WHAT YOU HAVE TO DO: Transcribe only the part of the material below that begins at the line containing "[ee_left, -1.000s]" and ends at the line containing "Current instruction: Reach", with both kept and images left out.

DATA SHOWN:
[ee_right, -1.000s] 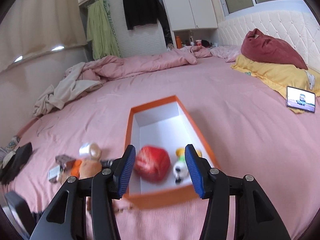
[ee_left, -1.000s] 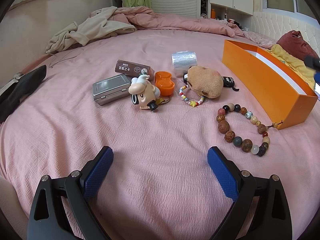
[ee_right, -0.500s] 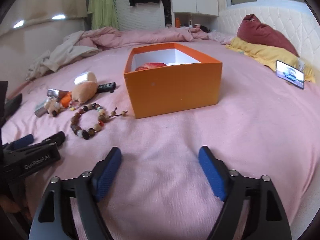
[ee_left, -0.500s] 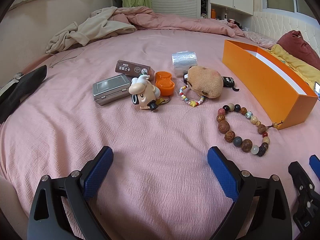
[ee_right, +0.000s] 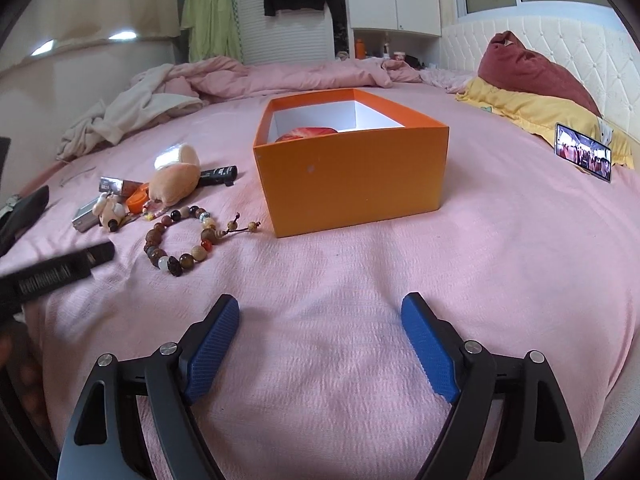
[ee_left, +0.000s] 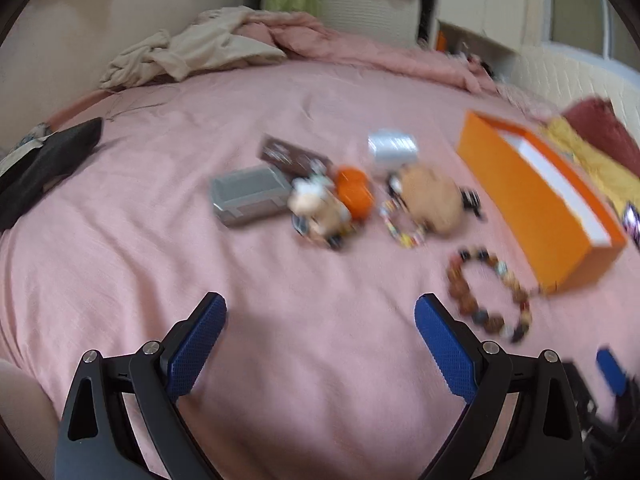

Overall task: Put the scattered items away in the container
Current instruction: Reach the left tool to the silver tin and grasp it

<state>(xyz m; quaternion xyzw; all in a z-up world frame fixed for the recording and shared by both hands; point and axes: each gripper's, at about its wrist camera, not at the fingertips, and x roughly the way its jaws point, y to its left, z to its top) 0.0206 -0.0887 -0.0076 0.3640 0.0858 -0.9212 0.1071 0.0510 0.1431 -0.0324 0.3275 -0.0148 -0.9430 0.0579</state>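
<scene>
An orange box (ee_right: 352, 172) stands on the pink bed with a red item (ee_right: 306, 135) inside; it also shows in the left wrist view (ee_left: 532, 204). Left of it lie a bead bracelet (ee_right: 180, 240) (ee_left: 490, 292), a tan plush (ee_right: 176, 184) (ee_left: 432, 200), a small toy figure (ee_right: 108, 210) (ee_left: 316, 212), an orange case (ee_left: 354, 194), a metal tin (ee_left: 248, 196), a brown packet (ee_left: 292, 156), a silver roll (ee_left: 392, 148) and a black stick (ee_right: 218, 175). My left gripper (ee_left: 320, 332) is open and empty, short of the items. My right gripper (ee_right: 320, 340) is open and empty, in front of the box.
A phone (ee_right: 584, 152) lies by a yellow pillow (ee_right: 532, 112) at the right. Crumpled bedding (ee_right: 160, 108) is piled at the back. A black cloth (ee_left: 44, 168) lies at the left edge. The left gripper's body (ee_right: 52, 276) shows at the right view's left.
My right gripper has pulled back from over the box to low in front of it and opened wide. The left view is now blurred and shifted a little.
</scene>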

ANSWER FOR THIS EXERCISE:
[ee_left, -1.000s] 
[ee_right, -0.500s] 
[ee_left, -0.500s] 
[ee_right, +0.000s] 
[ee_left, +0.000s] 

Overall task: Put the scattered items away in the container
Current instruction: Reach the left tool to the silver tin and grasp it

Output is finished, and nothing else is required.